Often, funerals or memorial services offer adults the opportunity to remember loved ones and to say goodbye, but they do not do the same for children, who are less able to connect with people at these services or to understand and fully experience the proceedings. Bereavement camps for kids offer a space for children to connect with other grieving children and to remember and say goodbye to loved ones.
Comfort Zone Bereavement Camp offers places across the country for children who have lost a parent, sibling, or caregiver to experience their grief and begin to heal. The non-profit camp is free to attend, and include things like confidence-building programs and age-based support groups. Through these programs, children ages 7-17 are able to share their grief and break free of the isolation that often comes with it.
Comfort Zone operates on the idea of “The Camp Bubble”, where no children are isolated or chastised for their experience. By spending time in a rustic camp environment kids are able to grieve outside of the world that had maybe forgotten them or can’t understand their grief, and to bond with others who have also experienced a deep loss.
The camp holds a memorial service where campers sing songs, read poetry, perform skits, and more in honor of loved ones.
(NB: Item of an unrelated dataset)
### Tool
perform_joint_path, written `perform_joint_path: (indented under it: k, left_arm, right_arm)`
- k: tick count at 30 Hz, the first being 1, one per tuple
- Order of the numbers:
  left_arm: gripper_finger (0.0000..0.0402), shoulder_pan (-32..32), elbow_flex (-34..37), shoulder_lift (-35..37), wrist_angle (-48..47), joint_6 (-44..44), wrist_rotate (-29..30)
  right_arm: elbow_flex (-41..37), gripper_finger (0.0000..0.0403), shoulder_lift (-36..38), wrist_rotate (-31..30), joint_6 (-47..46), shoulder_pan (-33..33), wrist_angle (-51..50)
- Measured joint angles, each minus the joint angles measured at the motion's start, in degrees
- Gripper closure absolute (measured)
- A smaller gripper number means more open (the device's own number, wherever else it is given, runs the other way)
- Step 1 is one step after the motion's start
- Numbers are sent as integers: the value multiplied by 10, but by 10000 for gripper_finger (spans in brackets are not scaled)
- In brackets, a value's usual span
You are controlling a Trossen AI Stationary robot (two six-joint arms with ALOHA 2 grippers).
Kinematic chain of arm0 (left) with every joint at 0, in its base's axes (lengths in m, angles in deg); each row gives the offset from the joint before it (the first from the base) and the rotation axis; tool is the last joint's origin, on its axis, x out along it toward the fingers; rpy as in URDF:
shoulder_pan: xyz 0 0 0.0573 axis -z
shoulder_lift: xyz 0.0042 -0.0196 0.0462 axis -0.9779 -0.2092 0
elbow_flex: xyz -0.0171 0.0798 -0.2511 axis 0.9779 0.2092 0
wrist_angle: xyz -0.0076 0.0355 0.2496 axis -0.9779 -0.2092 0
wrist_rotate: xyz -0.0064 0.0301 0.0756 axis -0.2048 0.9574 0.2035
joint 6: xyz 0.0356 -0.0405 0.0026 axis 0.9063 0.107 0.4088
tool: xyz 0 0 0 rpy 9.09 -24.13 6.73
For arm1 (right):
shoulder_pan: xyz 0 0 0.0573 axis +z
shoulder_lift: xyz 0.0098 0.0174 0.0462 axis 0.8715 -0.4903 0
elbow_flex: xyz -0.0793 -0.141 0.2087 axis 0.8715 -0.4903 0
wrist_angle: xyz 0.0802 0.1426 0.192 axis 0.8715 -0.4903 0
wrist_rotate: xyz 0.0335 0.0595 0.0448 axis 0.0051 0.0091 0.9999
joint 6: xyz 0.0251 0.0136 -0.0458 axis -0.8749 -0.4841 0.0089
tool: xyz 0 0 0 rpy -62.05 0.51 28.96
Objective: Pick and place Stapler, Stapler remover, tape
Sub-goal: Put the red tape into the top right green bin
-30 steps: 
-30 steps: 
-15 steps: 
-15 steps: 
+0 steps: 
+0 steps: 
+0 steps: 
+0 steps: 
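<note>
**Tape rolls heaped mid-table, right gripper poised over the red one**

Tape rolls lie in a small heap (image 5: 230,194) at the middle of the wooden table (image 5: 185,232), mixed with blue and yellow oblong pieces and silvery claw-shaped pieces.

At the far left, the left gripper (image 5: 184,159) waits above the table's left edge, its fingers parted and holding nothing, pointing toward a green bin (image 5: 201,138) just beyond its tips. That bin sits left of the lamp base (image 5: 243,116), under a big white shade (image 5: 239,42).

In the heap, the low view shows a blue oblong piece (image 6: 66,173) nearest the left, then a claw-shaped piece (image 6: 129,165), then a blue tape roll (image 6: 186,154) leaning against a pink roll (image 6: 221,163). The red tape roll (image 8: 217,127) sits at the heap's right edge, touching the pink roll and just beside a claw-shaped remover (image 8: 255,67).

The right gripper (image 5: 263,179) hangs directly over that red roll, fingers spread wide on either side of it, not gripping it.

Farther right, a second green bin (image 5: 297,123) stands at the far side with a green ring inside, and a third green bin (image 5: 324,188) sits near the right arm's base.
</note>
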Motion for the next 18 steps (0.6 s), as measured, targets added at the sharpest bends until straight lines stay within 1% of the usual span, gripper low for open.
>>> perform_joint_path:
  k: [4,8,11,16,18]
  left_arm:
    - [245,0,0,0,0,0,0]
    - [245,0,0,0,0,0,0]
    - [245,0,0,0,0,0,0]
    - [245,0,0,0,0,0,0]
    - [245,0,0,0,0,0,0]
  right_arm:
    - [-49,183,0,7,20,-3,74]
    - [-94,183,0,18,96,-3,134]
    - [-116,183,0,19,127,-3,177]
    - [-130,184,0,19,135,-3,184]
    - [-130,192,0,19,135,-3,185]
Parents are encouraged to attend, to allow them the opportunity to share this healing experience with their children.
Along with healing from grief, the camp offers children time to play, share their stories, and make friends, with a focus on increasing self-esteem and understanding their feelings. In times of grief, children in particular – who may not understand all that has happened and cannot comprehend the grief they are experiencing – need the kind of validation that bereavement camps like this offer, that what they are feeling is okay.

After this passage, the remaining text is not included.